[[ Recorded data, beginning ]]
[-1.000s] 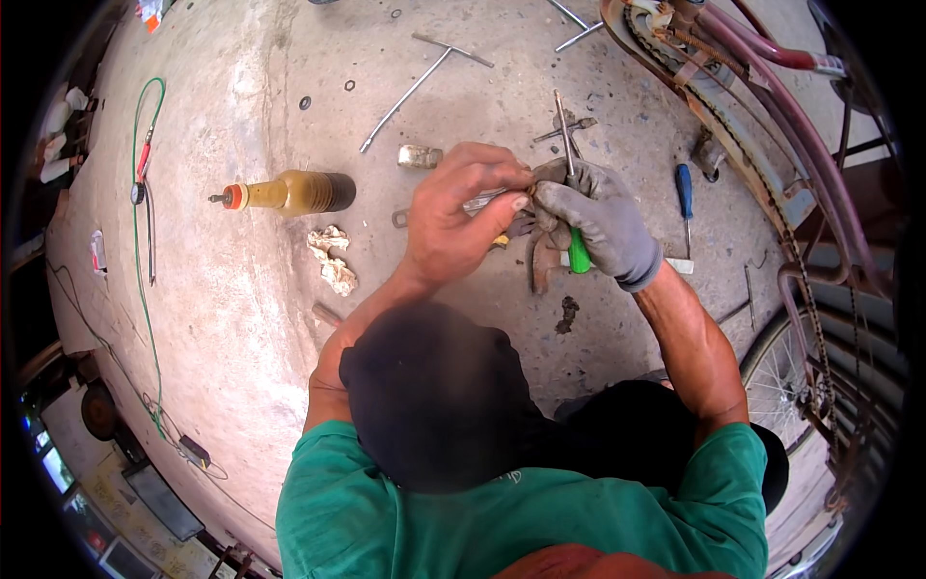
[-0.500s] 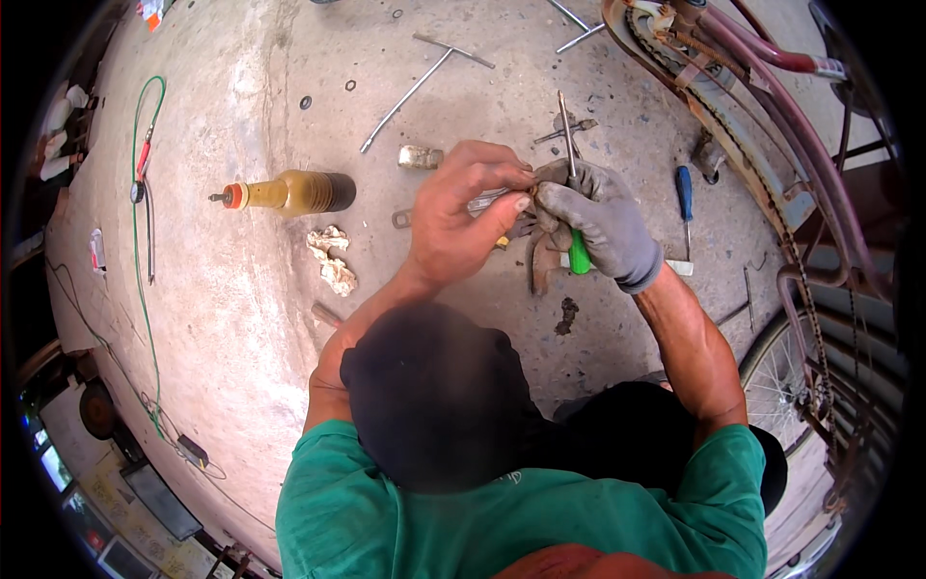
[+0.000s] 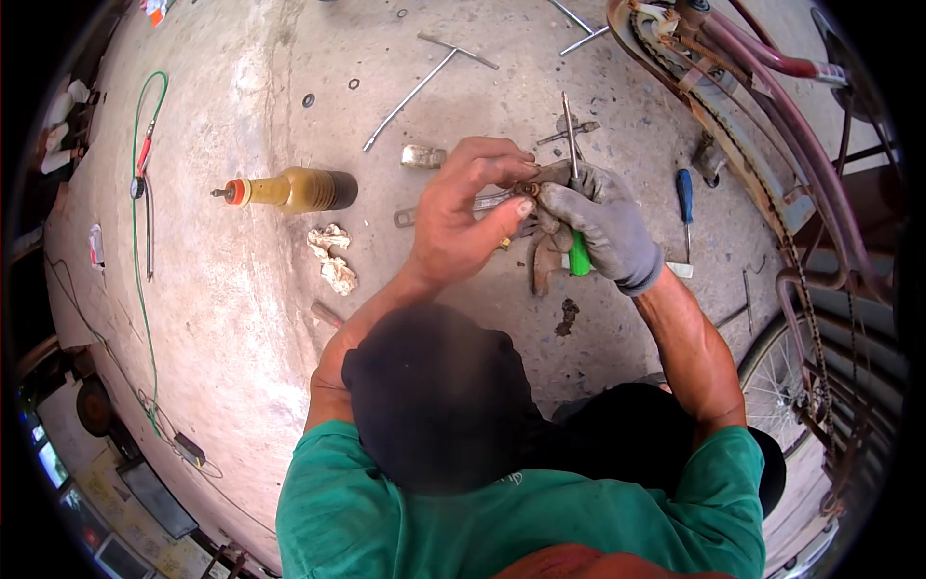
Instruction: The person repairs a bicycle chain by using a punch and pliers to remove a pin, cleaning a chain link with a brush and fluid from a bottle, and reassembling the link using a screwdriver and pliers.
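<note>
My bare left hand [image 3: 461, 214] is closed at the fingertips, with thumb and fingers pinching a small brown, round metal part [image 3: 530, 189]. On my right hand [image 3: 608, 224] is a grey work glove. Its thumb and fingers meet the same small part from the right. A screwdriver [image 3: 579, 253] with a green handle is also gripped in the gloved hand, its shaft pointing away from me. Below my hands lie a wrench [image 3: 403, 218], partly covered by the left hand, and a hammer [image 3: 540, 268], partly hidden by the right.
To the left lie a yellowish bottle [image 3: 301, 190], a crumpled rag [image 3: 333, 259] and a green air hose [image 3: 143, 318]. Farther off are a T-handle wrench [image 3: 410, 101] and a small metal can [image 3: 422, 156]. At right, a blue-handled screwdriver [image 3: 685, 198] lies near a bicycle frame [image 3: 810, 145].
The small part now shows more of its round end between my fingertips. Both hands stay nearly in place, and the screwdriver remains in the gloved hand.
</note>
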`<move>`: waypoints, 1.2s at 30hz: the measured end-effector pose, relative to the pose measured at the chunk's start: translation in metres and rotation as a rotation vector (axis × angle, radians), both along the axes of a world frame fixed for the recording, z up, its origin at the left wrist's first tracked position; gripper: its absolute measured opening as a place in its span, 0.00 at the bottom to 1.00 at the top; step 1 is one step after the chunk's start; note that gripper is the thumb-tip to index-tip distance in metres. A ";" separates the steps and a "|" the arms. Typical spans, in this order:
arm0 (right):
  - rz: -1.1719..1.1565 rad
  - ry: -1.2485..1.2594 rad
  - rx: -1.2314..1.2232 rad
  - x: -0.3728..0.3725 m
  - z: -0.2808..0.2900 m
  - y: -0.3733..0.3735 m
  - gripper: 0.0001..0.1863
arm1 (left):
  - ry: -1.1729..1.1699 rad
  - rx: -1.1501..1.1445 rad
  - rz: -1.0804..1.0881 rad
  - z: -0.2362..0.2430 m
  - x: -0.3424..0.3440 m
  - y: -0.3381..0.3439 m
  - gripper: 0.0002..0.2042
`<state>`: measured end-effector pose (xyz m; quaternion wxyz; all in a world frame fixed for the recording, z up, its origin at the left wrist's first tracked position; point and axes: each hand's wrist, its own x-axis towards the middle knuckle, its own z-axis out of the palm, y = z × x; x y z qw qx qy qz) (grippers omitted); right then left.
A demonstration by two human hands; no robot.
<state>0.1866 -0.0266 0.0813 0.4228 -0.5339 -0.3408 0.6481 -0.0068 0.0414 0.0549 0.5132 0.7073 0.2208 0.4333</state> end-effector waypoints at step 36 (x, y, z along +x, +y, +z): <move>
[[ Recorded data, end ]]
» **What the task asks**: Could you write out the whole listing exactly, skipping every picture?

» **The answer**:
[-1.000s] 
[-0.500s] 
[+0.000s] 
Instruction: The person repairs a bicycle chain by using a punch and pliers to remove a pin, cleaning a chain link with a brush and fluid from a bottle, and reassembling the link using a screwdriver and pliers.
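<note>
My bare left hand [image 3: 461, 214] is closed at the fingertips, with thumb and fingers pinching a small brown, round metal part [image 3: 530, 189]. On my right hand [image 3: 608, 224] is a grey work glove. Its thumb and fingers meet the same small part from the right. A screwdriver [image 3: 579, 253] with a green handle is also gripped in the gloved hand, its shaft pointing away from me. Below my hands lie a wrench [image 3: 403, 218], partly covered by the left hand, and a hammer [image 3: 540, 268], partly hidden by the right.
To the left lie a yellowish bottle [image 3: 301, 190], a crumpled rag [image 3: 333, 259] and a green air hose [image 3: 143, 318]. Farther off are a T-handle wrench [image 3: 410, 101] and a small metal can [image 3: 422, 156]. At right, a blue-handled screwdriver [image 3: 685, 198] lies near a bicycle frame [image 3: 810, 145].
The small part now shows more of its round end between my fingertips. Both hands stay nearly in place, and the screwdriver remains in the gloved hand.
</note>
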`<move>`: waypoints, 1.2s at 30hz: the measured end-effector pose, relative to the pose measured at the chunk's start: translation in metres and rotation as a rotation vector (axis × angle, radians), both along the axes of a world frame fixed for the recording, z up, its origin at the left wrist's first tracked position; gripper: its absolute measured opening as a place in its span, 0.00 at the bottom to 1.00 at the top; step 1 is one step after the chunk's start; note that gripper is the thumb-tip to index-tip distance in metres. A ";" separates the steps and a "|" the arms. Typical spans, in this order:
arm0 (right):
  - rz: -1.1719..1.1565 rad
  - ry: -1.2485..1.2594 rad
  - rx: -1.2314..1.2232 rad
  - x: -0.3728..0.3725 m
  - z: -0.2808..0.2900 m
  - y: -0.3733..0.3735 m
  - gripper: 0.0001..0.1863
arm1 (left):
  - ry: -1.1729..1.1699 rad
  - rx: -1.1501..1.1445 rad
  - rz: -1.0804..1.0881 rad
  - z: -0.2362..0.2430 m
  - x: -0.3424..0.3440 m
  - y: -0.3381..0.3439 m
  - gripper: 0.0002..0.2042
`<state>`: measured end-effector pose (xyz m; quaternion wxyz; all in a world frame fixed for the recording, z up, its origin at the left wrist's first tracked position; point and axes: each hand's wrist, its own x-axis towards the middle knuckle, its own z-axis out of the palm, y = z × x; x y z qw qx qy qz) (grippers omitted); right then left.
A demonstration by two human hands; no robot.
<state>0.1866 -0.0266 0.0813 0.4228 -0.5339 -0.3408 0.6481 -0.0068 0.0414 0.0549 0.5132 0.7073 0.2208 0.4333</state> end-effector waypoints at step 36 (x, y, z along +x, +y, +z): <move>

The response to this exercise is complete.